On September 7, 2020, the Times of India reported that New Delhi officials are in talks to join the COVAX initiative. India has a number of biotech giants of its own, now testing their own COVID-19 vaccines in humans. India has some of the world top vaccine makers including Bharat Biotech, Serum Institute and Zydus Cadila. These manufacturers have also signed research and mass manufacturing deals with Western vaccine counterparts. India's vaccine makers produce  billions of vials for the UNICEF's immunisation campaigns against polio, mumps, measles, rubella, diptheria, pertussis, tetanus. Indian vaccine makers have a good safety record too.

Regulators have approved Phases II and III trials of COVID-19 shot in the subcontinent. India currently has three vaccines in different phases of human trials, according to Dr. Shriram Bhargava, director general of the Indian Council of Medical Research (ICMR). India's Department of Biotechnology has funded Zydus Cadila's candidate vaccine. On August 3, the Drugs Controller General of India (DCGI) approved the clinical trials of Pune-based Serum Institute of India (SII) for the Oxford University-Astra Zeneca COVID-19 vaccine in India.

If their vaccines get approved, India's biggest biotech could help salve for the world, potentially without blowing a big hole in the pockets of poor nations. Bharat Biotech is the biggest vaccine manufacturer in the world by volume.

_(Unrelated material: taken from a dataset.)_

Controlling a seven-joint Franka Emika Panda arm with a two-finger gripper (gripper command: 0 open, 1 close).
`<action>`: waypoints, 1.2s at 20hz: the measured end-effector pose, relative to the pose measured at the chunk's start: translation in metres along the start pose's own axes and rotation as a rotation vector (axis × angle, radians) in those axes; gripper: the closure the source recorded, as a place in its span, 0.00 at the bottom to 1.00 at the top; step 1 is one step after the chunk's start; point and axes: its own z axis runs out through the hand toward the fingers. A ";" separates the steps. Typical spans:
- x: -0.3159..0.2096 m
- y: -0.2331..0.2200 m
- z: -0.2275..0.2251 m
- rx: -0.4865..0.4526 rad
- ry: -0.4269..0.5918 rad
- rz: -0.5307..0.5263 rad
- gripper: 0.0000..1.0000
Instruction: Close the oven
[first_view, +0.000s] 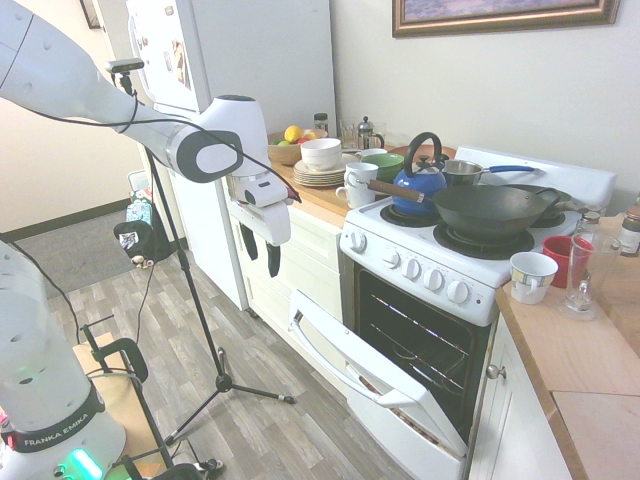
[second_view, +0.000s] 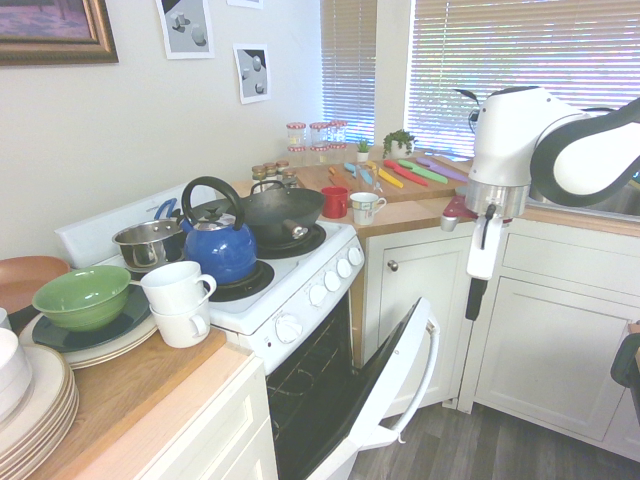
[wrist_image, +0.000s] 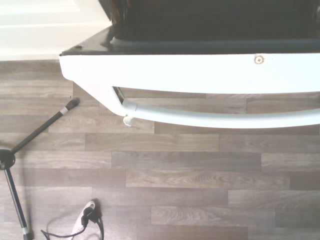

On August 4, 2020, Dr Krishna Ella, Bharat Biotech's managing director, vowed to supply Covaxin to the whole world, at a cost "less than a water bottle." Bharat Biotech, incorporated in 1996, has since become a global leader in vaccines. He also sits on the Scientific Advisory Committee in India's Union Cabinet.

On September 10, 2020, the Bill and Melinda Gates Foundation announced it will fork out $150 million of ‘at-risk’ funds to help Serum Institute “accelerate” the production of the COVID-19 vaccine candidates being developed by the University of Oxford-AstraZeneca and the American vaccine developer Novavax Inc.

As part of the deal, the SII will supply up to 100 million doses of the vaccines to India and low- and middle-income countries through COVAX. India is expected to get access to 50 percent of these doses. On September 7, 2020, the Times of India reported that New Delhi officials are in talks to join the COVAX initiative.